Dataset section:

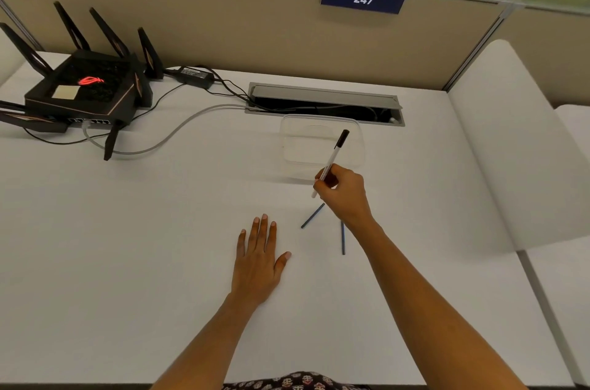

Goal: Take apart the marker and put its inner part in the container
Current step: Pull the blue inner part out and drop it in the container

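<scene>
My right hand grips a white marker with a black cap, held tilted, cap end up and pointing toward the far right. The marker's upper half overlaps a clear plastic container that stands on the white desk just beyond my hand. Two thin dark blue inner rods lie on the desk: one just left of my right wrist, the other partly under my forearm. My left hand rests flat on the desk, palm down, fingers spread, holding nothing.
A black router with several antennas sits at the far left, with a power brick and cables running to an open cable slot behind the container. A beige partition wall stands at the back, a white divider at the right.
</scene>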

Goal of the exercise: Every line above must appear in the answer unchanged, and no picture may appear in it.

Answer space:
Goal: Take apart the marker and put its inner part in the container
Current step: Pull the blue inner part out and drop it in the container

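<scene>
My right hand grips a white marker with a black cap, held tilted, cap end up and pointing toward the far right. The marker's upper half overlaps a clear plastic container that stands on the white desk just beyond my hand. Two thin dark blue inner rods lie on the desk: one just left of my right wrist, the other partly under my forearm. My left hand rests flat on the desk, palm down, fingers spread, holding nothing.
A black router with several antennas sits at the far left, with a power brick and cables running to an open cable slot behind the container. A beige partition wall stands at the back, a white divider at the right.
</scene>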

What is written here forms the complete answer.